The Cloud was hailing grasshoppers. The cloud was grasshoppers. Their bodies hid the sun and made darkness. Their thin, large wings gleamed and glittered. The rasping whirring of their wings filled the whole air and they hit the ground and the house with the noise of a hailstorm.
Laura tried to beat them off. Their claws clung to her skin and her dress. They looked at her with bulging eyes, turning their heads this way and that. Mary ran screaming into the house. Grasshoppers covered the ground, there was not one bare bit to step on. Laura had to step on grasshoppers and they smashed squirming and slimy under her feet.
--Laura Ingalls Wilder, On the Banks of Plum Creek
In 1875, the American Midwest experienced the largest single locust swarm ever recorded. It covered an estimated area of 198,000 square miles, considerably larger than the state of California, and the person who estimated its size recorded that it took five days to pass by. The species composing this gigantic swarm was the Rocky Mountain locust Melanoplus spretus, and at the time it was America's scourge. Locust swarms in 1874, following a dry summer, had devastated Midwestern agriculture: crops were destroyed, livestock and people starved to death. After the 1874 swarms, it was estimated that only one family in ten had stored enough food to last the winter. The entire future of the region became uncertain: one homesteader observed that, "Wheat and grasshoppers could not grow on the same land, and the grasshoppers already had the first claim".
But then something extraordinary happened. After 1875, grasshopper numbers began declining. Before thirty years had passed, the Rocky Mountain locust was not merely no longer a significant pest, it had become completely extinct. No individuals of the species have been seen alive since 1902. The reasons for this precipitous decline have been much debated, but a prominent suspect has been the conversion of large areas of prairie into managed farmland.

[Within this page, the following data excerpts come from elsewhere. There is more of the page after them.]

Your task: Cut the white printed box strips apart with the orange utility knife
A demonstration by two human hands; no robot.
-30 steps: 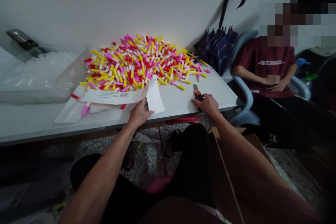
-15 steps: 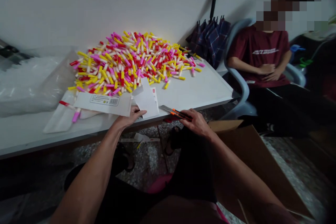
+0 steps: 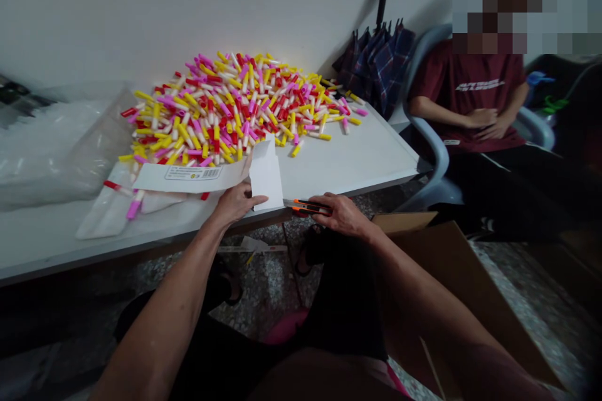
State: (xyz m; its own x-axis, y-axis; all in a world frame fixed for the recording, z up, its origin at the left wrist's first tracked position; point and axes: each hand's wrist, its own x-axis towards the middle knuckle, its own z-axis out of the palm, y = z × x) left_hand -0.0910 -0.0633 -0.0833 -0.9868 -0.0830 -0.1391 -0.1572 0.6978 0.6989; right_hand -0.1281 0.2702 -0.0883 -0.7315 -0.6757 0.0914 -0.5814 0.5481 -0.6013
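Observation:
My left hand (image 3: 236, 202) grips the lower edge of a white folded card sheet (image 3: 266, 173) with a barcode label (image 3: 192, 172), near the front edge of the white table (image 3: 348, 163). My right hand (image 3: 342, 215) is closed on an orange and black utility knife (image 3: 305, 205), its tip pointing left toward the sheet. Behind the sheet lies a big heap of yellow, red, pink and white capped tubes (image 3: 235, 106).
Clear plastic bags (image 3: 56, 144) lie at the table's left. A folded plaid umbrella (image 3: 376, 59) leans on the wall at the back right. Another person in a dark red shirt (image 3: 475, 94) sits to the right. An open cardboard box (image 3: 451, 288) stands by my right leg.
My right hand picked the knife up off the table and brought it left toward the sheet. My left hand kept its hold on the sheet, now raised slightly.

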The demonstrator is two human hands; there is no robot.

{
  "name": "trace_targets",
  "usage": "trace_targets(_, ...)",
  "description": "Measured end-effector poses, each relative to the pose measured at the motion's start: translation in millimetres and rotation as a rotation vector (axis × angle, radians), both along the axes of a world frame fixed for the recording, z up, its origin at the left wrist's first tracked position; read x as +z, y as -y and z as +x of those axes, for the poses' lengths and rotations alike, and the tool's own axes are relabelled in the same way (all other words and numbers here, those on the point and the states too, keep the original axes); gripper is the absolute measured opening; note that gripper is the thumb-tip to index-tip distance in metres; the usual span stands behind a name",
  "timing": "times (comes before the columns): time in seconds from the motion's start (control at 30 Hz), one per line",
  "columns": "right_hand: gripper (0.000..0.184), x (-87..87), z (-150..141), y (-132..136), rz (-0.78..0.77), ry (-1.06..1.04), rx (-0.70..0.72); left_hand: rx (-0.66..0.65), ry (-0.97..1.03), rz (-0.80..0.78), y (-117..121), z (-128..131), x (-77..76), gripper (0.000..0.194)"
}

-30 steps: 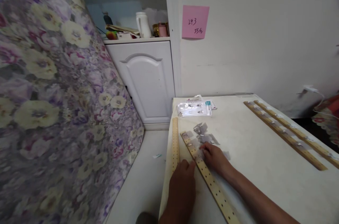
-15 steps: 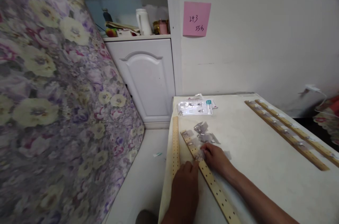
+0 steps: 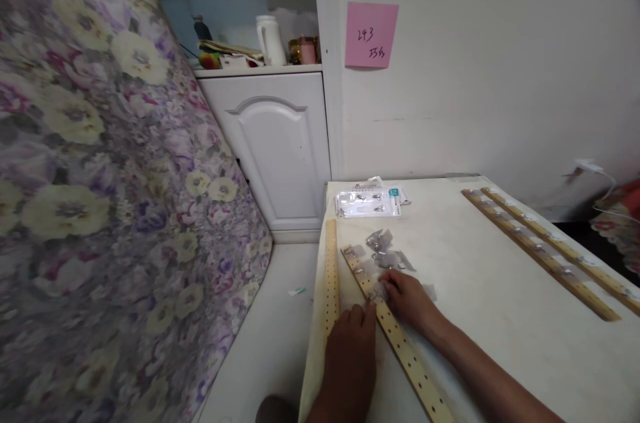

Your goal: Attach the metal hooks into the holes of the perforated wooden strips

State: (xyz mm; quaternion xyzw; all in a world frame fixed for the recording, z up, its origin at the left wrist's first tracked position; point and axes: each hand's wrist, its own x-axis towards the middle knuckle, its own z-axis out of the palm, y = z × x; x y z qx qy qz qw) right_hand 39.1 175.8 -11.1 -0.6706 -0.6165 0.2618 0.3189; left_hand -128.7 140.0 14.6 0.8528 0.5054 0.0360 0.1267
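Note:
A perforated wooden strip lies slantwise on the table, with small clear bags of metal parts across its far end. My right hand is at the strip's right edge, its fingers pinched on a small clear plastic bag that rests over the strip. From the left, my left hand reaches the strip's other edge by the same bag. Its fingers are curled and closed; what lies between thumb and forefinger is too small to make out. Several more bagged metal parts lie just beyond my right hand.
Another perforated strip runs along the table's left edge. Clear blister packaging lies at the back. Two strips carrying bagged parts lie on the right. A floral curtain hangs at the left, beside a white cabinet.
My left hand has shifted slightly right and in against the strip's edge, near the small bag. My right hand stays almost in place, with its fingers on the bag.

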Motion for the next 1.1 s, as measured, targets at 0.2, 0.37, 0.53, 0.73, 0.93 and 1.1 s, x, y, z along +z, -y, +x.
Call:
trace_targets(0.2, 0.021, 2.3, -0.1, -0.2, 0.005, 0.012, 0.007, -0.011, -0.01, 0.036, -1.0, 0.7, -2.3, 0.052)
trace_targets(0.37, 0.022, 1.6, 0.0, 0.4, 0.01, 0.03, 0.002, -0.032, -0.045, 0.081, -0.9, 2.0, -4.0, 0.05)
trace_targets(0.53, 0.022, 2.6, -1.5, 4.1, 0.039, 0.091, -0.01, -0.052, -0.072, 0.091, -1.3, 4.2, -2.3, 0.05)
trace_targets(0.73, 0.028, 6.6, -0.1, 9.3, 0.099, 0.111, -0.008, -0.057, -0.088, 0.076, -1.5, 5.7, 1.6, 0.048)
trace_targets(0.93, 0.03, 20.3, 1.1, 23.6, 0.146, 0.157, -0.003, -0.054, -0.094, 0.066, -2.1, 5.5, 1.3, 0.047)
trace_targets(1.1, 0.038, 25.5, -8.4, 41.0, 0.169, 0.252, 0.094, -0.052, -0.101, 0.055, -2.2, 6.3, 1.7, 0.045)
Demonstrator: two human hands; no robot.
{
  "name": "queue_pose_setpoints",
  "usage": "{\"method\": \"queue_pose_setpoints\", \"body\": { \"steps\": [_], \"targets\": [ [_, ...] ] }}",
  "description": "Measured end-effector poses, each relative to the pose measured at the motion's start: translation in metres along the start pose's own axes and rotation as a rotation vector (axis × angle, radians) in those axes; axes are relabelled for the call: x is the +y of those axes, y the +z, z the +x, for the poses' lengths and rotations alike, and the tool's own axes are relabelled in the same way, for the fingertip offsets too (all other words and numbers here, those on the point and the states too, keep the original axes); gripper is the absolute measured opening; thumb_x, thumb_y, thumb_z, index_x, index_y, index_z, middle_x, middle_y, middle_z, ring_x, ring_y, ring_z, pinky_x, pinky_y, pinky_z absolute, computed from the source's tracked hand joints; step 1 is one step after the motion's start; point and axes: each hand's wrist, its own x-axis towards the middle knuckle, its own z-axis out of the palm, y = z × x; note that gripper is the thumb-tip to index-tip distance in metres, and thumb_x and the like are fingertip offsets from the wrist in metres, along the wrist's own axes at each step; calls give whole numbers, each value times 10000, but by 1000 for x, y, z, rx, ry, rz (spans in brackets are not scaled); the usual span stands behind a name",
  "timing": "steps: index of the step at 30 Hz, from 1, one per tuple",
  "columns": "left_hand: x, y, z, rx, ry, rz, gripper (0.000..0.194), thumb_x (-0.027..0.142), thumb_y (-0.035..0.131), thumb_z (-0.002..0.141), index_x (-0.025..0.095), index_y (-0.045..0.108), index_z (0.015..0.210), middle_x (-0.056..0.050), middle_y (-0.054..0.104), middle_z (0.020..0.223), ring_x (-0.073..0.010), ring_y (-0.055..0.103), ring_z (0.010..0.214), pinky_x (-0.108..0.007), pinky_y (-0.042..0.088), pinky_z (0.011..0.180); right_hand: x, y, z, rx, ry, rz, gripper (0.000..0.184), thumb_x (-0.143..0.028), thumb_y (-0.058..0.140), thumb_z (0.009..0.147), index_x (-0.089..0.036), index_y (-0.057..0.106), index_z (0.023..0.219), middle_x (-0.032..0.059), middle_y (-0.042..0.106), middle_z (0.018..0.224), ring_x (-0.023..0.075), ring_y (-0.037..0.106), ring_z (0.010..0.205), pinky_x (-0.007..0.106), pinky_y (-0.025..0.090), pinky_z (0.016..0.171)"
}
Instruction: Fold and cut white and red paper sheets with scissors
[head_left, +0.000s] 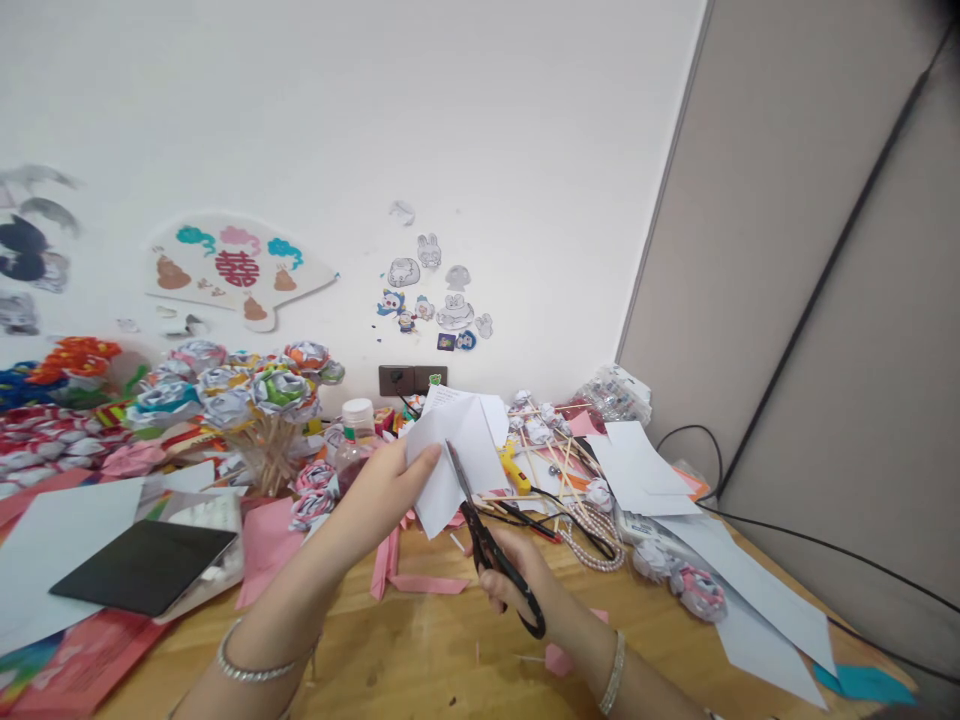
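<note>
My left hand (401, 478) pinches a folded piece of white paper (476, 465) by its left side, thumb on top, holding it above the wooden table. In my right hand (525, 575) is a pair of black-handled scissors (491, 555), its fingers around the handles. The scissor blades point up and away from me and lie against the paper; whether they have cut into it I cannot tell. Under and behind the paper are pink paper strips (427, 583) and a yellow glue gun (514, 472).
Paper flowers on sticks (262, 410) stand at the left, near a black tablet (146, 565). A lidded plastic bottle (356, 440) stands behind my left hand. Pearl strings (596, 540), wooden sticks and white sheets (645, 465) lie to the right. Black cables (832, 555) run along the right side.
</note>
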Motion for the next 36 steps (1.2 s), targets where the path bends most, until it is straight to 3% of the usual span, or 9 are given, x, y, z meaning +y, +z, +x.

I was reminded of the locusts by Alex Wild's recent comments on the decline of the monarch butterfly, a species that, while not yet extinct, has had a precipitous decline in recent years in North America. Alex notes that:
I don’t have many photographs of monarchs. A few bland shots of larvae, a handful of adults on flowers. I never felt any urgency. They were as common as dirt. I just sort of assumed monarchs would always be around to photograph later.
Silly me.
The Rocky Mountain locust, of course, is not the only example of a once-abundant species becoming extinct in historic times. The passenger pigeon Ectopistes migratorius and the Carolina parakeet Conuropsis carolinensis are two other well-known examples. September 1st this year will mark the hundredth anniversary of the death of Martha, the last known surviving passenger pigeon, in Cincinnati Zoo.
Population numbers are often used as a heuristic for estimating extinction threat, at least in the popular media, and often influences priorities for conservation efforts. A species with a surviving population of 1000 individuals is considered more endangered than one with 100,000 individuals. But examples such as the Rocky Mountain locust show us that even the most unimaginably abundant of animals may not be immune from sudden population crashes. Conversely, some animals persist despite very low population sizes. The black robin Petroica traversii has survived its population being reduced to only five individuals, including only a single breeding female (granted, its survival has received more than a bit of a helping hand from some very intensive conservation efforts, and is by no means typical).
So my question is this: what is the correlation between population size and extinction risk? How much does a smaller population size increase the risk of extinction, or is it secondary to factors such as habitat disturbance? I'm not implying that I think these questions haven't been asked before (I'm sure that they have), they're just something I've been wondering recently myself.